Take the data that follows and return it exactly.

**INFORMATION SUPPLIED**.
Content starts
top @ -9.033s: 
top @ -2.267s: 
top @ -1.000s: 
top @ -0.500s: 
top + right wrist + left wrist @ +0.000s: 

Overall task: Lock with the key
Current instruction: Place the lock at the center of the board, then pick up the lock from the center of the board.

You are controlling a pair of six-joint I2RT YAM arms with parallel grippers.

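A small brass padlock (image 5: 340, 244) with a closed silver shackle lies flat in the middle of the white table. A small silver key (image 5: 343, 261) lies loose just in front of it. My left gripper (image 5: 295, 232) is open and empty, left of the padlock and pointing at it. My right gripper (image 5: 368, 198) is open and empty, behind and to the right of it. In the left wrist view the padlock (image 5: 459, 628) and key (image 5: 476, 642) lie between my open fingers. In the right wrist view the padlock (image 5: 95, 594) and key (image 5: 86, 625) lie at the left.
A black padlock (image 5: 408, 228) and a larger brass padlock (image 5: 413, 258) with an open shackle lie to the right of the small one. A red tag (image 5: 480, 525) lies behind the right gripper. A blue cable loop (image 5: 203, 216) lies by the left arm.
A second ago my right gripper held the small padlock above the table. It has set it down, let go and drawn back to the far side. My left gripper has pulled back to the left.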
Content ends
**EXERCISE ANSWER**.
top @ -9.033s: 
top @ -2.267s: 
top @ -1.000s: 
top @ -0.500s: 
top + right wrist + left wrist @ +0.000s: 

Overall task: Lock with the key
Current instruction: Place the lock at the center of the board, then pick up the lock from the center of the board.

You are controlling a pair of six-joint I2RT YAM arms with parallel grippers.

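A small brass padlock (image 5: 340, 244) with a closed silver shackle lies flat in the middle of the white table. A small silver key (image 5: 343, 261) lies loose just in front of it. My left gripper (image 5: 295, 232) is open and empty, left of the padlock and pointing at it. My right gripper (image 5: 368, 198) is open and empty, behind and to the right of it. In the left wrist view the padlock (image 5: 459, 628) and key (image 5: 476, 642) lie between my open fingers. In the right wrist view the padlock (image 5: 95, 594) and key (image 5: 86, 625) lie at the left.
A black padlock (image 5: 408, 228) and a larger brass padlock (image 5: 413, 258) with an open shackle lie to the right of the small one. A red tag (image 5: 480, 525) lies behind the right gripper. A blue cable loop (image 5: 203, 216) lies by the left arm.
A second ago my right gripper held the small padlock above the table. It has set it down, let go and drawn back to the far side. My left gripper has pulled back to the left.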

The reply is now complete.